> _Task requirements_
Among the entries that follow, find every line with the word "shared" and list it.

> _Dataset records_
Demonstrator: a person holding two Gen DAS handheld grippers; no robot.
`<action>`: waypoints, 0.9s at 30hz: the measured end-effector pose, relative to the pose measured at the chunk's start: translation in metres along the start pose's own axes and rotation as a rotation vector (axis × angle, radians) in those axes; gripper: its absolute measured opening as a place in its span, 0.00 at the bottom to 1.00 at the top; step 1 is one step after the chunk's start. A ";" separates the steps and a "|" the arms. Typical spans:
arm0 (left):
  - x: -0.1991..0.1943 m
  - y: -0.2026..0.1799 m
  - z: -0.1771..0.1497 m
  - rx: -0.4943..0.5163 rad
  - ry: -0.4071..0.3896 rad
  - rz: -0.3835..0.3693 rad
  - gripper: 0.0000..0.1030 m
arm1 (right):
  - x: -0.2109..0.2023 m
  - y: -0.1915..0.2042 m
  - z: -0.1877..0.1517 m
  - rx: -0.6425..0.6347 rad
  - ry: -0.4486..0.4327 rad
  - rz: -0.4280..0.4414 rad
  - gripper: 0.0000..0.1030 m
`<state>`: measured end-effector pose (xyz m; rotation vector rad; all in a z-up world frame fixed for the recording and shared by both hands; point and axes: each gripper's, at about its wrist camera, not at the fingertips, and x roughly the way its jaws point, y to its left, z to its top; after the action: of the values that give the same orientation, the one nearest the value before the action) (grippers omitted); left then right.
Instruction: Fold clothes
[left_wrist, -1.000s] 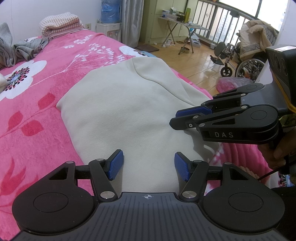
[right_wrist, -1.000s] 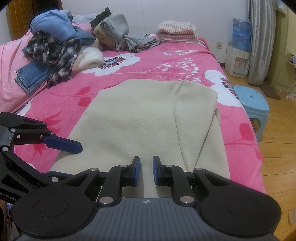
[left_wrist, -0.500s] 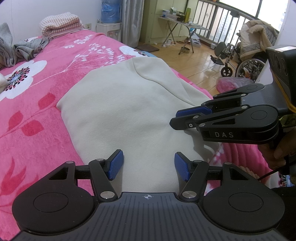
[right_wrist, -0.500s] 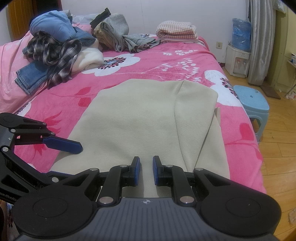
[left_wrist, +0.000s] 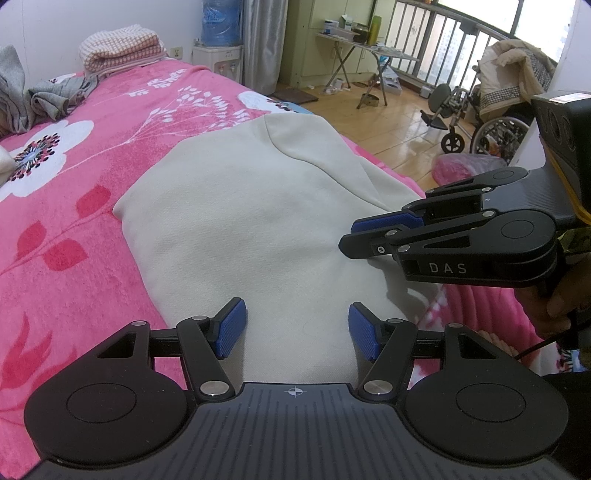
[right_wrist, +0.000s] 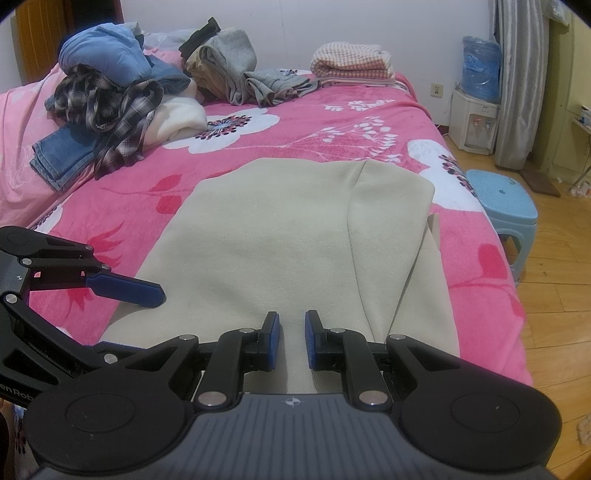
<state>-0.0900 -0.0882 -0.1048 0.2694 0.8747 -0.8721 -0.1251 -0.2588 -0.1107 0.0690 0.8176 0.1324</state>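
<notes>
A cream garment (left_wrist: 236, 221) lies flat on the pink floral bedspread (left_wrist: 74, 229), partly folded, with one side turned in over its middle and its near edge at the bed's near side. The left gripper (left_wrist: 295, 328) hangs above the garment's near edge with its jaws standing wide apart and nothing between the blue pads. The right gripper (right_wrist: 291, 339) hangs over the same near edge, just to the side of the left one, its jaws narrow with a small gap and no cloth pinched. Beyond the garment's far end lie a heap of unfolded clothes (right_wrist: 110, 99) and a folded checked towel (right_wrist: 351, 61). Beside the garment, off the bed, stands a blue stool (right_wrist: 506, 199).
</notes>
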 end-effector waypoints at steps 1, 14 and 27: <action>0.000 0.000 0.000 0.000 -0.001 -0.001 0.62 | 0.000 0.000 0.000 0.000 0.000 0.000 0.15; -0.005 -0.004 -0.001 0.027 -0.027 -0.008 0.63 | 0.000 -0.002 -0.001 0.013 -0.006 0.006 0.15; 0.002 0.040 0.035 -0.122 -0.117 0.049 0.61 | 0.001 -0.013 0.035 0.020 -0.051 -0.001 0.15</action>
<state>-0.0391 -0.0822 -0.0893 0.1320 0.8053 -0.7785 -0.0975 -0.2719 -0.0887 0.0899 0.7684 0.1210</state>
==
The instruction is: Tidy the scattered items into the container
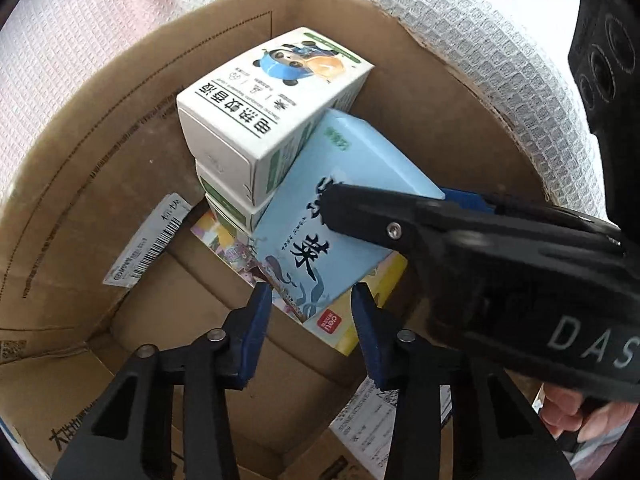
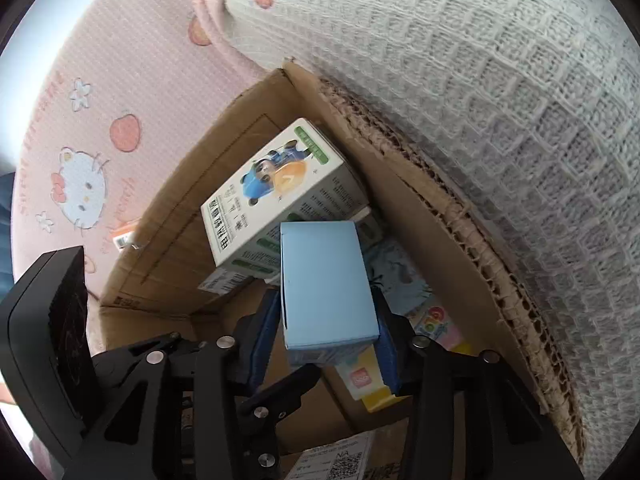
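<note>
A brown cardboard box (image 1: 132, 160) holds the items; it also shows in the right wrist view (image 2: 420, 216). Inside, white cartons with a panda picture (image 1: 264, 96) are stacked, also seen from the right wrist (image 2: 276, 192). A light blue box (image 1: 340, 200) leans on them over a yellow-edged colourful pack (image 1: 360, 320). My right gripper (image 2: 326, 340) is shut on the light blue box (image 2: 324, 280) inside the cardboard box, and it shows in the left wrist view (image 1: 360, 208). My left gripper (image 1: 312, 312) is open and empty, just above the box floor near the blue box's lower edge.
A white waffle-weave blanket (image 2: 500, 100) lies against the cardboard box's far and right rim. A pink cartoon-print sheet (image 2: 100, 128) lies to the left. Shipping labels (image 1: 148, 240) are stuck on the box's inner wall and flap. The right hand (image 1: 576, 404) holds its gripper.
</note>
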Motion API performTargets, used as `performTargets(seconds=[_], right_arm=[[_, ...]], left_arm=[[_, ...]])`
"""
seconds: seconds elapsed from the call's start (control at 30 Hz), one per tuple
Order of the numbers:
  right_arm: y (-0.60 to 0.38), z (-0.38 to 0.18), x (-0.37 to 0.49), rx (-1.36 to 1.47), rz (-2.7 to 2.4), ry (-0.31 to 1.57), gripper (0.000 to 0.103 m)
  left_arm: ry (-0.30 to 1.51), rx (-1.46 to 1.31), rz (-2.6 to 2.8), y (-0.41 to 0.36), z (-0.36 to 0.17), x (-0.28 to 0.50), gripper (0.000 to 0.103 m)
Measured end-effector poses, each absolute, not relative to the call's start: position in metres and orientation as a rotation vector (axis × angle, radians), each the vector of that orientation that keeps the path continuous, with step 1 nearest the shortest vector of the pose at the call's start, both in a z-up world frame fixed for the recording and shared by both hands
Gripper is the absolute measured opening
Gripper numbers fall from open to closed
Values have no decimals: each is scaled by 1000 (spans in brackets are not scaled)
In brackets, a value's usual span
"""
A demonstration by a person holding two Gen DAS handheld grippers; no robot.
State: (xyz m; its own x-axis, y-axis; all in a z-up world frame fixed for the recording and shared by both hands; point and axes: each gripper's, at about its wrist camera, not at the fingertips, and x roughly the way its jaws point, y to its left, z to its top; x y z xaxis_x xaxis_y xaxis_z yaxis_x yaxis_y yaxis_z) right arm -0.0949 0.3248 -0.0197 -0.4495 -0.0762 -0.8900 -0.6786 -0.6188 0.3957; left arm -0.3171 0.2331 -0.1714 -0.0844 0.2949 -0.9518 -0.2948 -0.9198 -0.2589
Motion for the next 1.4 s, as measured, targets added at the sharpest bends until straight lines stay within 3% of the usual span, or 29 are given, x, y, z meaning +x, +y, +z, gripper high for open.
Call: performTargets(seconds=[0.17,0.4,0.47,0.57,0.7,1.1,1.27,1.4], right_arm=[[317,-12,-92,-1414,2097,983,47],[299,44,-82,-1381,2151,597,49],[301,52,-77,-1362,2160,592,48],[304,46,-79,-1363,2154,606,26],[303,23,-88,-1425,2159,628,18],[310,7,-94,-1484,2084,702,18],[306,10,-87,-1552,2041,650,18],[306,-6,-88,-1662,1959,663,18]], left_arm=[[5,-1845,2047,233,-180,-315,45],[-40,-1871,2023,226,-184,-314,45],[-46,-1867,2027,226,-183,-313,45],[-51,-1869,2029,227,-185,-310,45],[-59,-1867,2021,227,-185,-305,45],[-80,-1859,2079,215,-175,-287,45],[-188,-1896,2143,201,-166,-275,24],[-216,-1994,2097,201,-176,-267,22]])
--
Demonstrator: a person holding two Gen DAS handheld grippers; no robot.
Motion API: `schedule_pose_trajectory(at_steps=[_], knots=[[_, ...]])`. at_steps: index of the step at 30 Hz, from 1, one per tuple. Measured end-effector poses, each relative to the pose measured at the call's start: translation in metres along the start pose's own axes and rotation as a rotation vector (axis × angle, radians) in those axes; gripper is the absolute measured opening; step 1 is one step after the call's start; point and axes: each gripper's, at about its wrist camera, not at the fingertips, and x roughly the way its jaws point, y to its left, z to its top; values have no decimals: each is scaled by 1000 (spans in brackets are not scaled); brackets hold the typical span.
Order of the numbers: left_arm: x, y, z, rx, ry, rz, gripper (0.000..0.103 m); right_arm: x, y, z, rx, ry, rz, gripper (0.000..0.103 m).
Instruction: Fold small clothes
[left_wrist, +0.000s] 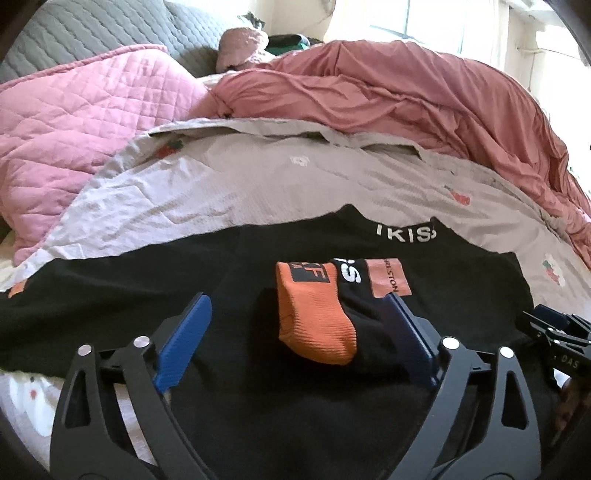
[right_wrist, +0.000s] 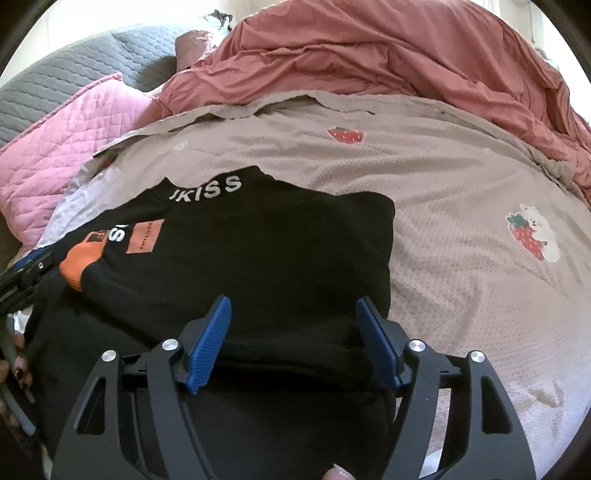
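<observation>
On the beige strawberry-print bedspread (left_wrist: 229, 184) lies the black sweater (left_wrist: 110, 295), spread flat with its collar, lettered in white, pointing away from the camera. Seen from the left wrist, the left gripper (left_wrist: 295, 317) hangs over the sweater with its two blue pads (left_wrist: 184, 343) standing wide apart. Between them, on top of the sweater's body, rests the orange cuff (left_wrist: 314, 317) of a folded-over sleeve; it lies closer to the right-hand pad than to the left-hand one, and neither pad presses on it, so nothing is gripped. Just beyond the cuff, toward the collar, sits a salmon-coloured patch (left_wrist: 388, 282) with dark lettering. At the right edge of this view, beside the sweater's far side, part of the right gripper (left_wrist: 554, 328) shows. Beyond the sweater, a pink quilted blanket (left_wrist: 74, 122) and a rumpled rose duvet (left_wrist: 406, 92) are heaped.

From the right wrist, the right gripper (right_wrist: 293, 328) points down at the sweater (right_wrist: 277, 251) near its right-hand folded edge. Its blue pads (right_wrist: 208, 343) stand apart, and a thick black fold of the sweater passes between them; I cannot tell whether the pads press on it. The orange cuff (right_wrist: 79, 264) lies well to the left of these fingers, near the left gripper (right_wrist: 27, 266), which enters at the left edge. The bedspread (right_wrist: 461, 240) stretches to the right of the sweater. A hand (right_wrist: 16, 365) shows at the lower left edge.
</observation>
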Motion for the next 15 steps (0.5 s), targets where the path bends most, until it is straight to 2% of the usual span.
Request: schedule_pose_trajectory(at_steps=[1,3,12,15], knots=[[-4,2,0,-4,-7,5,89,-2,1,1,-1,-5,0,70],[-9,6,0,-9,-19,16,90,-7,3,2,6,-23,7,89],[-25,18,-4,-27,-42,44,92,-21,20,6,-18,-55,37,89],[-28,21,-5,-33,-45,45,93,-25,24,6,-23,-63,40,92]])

> _Finished exercise_
`<state>`: measured end-effector pose (xyz m; rotation vector rad; all in a z-up world frame fixed for the recording and shared by both hands; point and axes: each gripper's, at about its wrist camera, not at the fingertips, and x roughly the way its jaws point, y to its left, z to its top; after the action: of the values that give the same orientation, the one nearest the value before the action) (grippers omitted); left then right.
Measured end-effector poses, each absolute, not relative to the call's start: position in metres and orientation as a rotation vector (axis × angle, radians), each the vector of that orientation that keeps the path continuous, with step 1 nearest the shortest vector of the pose at the call's start, both in a z-up world frame fixed for the recording and shared by both hands
State: (xyz m; its own x-axis, y-axis; all in a z-up world frame fixed for the recording and shared by both hands; point and axes: each gripper's, at about its wrist camera, not at the fingertips, and x roughly the way its jaws point, y to its left, z to its top; x y z xaxis_x xaxis_y xaxis_z yaxis_x yaxis_y yaxis_z) right arm -0.0949 0.3248 -0.0197 -0.4495 -0.0762 -0.8900 -0.6786 -0.6188 0.3957; left arm -0.3171 0.2331 -0.1714 -0.0844 0.2949 -0.9518 -0.2948 -0.9198 -0.2589

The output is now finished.